L’INDÉPENDANCE DU BOHÈME

M. et Mme Lenoble partirent pour passer leur lune de miel à Brighton.

Une lettre ou un télégramme devait les rappeler rapidement auprès du lit du capitaine s’il survenait quelque changement qui fît craindre un événement fatal. Diana voulait rester auprès de son père, mais Paget insista pour que l’excursion de la lune de miel eût lieu et que tout se passât dans l’ordre accoutumé.
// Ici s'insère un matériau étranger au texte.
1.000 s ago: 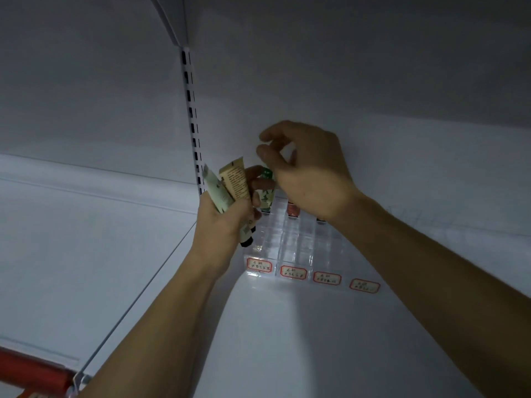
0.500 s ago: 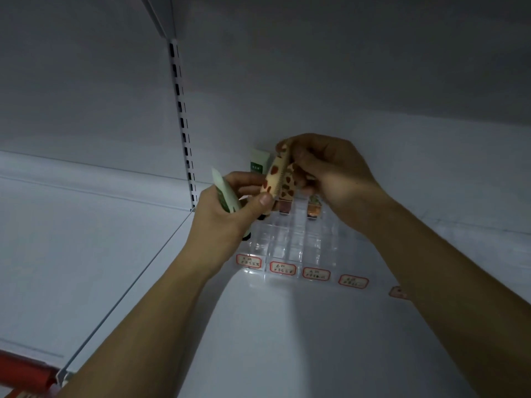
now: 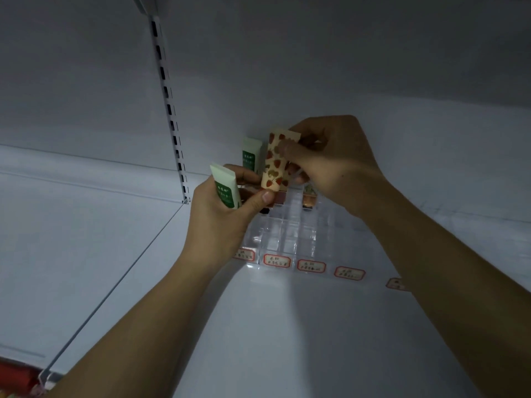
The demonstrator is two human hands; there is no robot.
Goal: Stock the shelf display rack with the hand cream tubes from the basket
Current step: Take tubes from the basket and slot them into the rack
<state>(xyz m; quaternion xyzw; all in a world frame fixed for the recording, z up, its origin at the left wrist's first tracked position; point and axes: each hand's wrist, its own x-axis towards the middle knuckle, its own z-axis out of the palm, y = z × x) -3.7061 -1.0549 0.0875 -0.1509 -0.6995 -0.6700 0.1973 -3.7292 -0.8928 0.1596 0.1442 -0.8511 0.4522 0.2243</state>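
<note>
While the left hand point(image 3: 221, 216) grips a green-labelled tube point(image 3: 225, 186), the right hand point(image 3: 330, 162) pinches a strawberry-print tube point(image 3: 277, 160) above the clear rack point(image 3: 287, 234), seemingly placing it; next, lower it cap-down into a free slot.

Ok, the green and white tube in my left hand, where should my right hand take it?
Pinch the flat crimped top of the green and white tube, coming from above. That end sticks up free, while the left hand wraps the lower body.

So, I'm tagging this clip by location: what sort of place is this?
Most likely a shop aisle: a white shelf on a slotted upright, a clear display rack fronted by red-bordered price labels, and hand cream tubes in the hands.
</note>
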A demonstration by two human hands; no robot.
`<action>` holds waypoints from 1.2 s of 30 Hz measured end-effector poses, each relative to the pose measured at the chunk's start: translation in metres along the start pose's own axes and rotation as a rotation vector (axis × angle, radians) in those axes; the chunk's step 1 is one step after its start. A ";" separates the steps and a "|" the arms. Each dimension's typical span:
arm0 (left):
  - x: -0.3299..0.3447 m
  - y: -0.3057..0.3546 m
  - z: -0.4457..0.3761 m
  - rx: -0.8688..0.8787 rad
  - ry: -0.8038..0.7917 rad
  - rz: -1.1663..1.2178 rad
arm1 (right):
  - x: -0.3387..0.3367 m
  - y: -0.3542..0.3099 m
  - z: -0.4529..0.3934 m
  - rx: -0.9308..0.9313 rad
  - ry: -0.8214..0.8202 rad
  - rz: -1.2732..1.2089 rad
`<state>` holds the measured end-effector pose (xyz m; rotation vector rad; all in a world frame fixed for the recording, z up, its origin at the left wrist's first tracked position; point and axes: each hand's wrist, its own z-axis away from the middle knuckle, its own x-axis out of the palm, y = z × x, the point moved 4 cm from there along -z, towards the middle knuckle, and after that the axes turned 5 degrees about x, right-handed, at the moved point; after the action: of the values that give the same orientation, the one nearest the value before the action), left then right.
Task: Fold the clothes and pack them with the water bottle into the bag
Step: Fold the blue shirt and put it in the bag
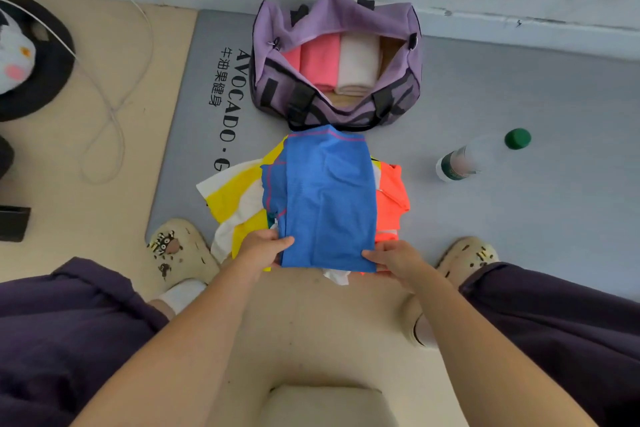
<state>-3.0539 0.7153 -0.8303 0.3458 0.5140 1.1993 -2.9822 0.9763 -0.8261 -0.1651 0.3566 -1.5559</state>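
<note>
A blue garment [325,198], folded lengthwise, lies on top of a pile with a yellow-and-white piece [235,198] at the left and an orange piece [391,198] at the right. My left hand [261,248] pinches its near left corner and my right hand [393,258] pinches its near right corner. Beyond the pile stands the open purple bag [277,28], holding a folded pink piece [318,62] and a folded cream piece [358,62]. A clear water bottle [467,159] with a green cap lies to the right on the mat.
Everything rests on a grey exercise mat [519,218] with black lettering, against a white wall. My slippered feet [180,250] flank the pile. A thin cable [114,107] and a dark round cushion with a plush toy [20,55] lie at the left on the beige floor.
</note>
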 end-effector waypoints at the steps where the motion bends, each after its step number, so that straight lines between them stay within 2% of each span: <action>1: -0.002 -0.001 -0.001 0.005 -0.006 -0.044 | -0.002 0.000 -0.002 0.002 0.011 0.057; 4: -0.010 0.003 -0.002 0.062 0.019 -0.152 | -0.007 -0.007 -0.005 0.000 -0.016 0.197; 6: -0.016 0.011 -0.002 0.144 0.118 -0.217 | -0.012 -0.020 -0.006 -0.022 -0.003 0.238; 10: -0.024 0.034 -0.006 0.225 0.326 -0.066 | -0.021 -0.054 -0.012 -0.154 0.197 0.294; 14: -0.022 0.065 -0.014 0.298 0.427 -0.018 | -0.021 -0.082 -0.019 -0.267 0.327 0.225; 18: -0.008 0.084 -0.026 0.352 0.373 -0.133 | -0.023 -0.098 -0.029 -0.283 0.399 0.157; 22: 0.000 0.085 -0.037 0.401 0.296 -0.323 | -0.021 -0.102 -0.035 -0.249 0.305 0.116; 25: -0.010 0.076 -0.044 0.396 0.324 -0.321 | -0.026 -0.103 -0.037 -0.259 0.290 0.158; 28: -0.016 0.067 -0.045 0.413 0.317 -0.252 | -0.026 -0.104 -0.037 -0.293 0.389 0.293; 30: -0.019 0.068 -0.045 0.424 0.333 -0.149 | -0.018 -0.109 -0.027 -0.399 0.564 0.387; 32: -0.025 0.071 -0.046 0.364 0.371 -0.038 | 0.001 -0.119 -0.009 -0.659 0.726 0.526; 34: -0.029 0.072 -0.051 0.245 0.336 0.022 | 0.032 -0.128 0.005 -0.909 0.738 0.699; 36: -0.030 0.071 -0.056 0.150 0.201 0.095 | 0.065 -0.132 0.008 -1.027 0.645 0.882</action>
<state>-3.1490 0.7099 -0.8348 0.3833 0.7716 1.2980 -3.1058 0.9087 -0.7835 -0.2448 1.5010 -0.3972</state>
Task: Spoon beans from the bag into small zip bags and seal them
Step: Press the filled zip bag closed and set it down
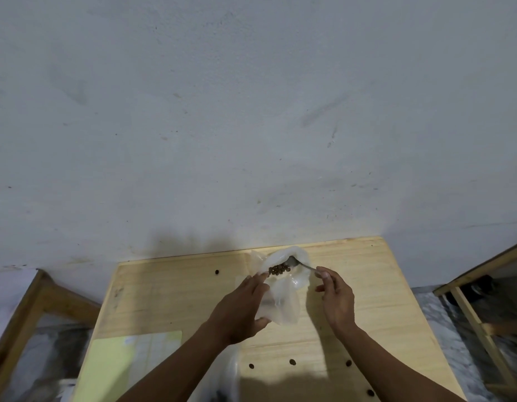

« Vous pourrez prendre un appartement à l’Hôtel d’Albion, avait dit le capitaine quelques jours avant le mariage. La maison est très-confortable, et vous serez reçus par un compatriote. Le propriétaire est un Français, et un homme très-distingué, je vous l’assure. Je me rappelle le vieux Heyne, quand Mme Fitzherbert habitait dans le voisinage et recevait la meilleure société ; à l’époque où les bourgeois n’avaient pas encore pris possession de Brighthelstone, et où les pagodes et les dragons chinois étaient dans toute leur fraîcheur et tout leur éclat au Pavillon. »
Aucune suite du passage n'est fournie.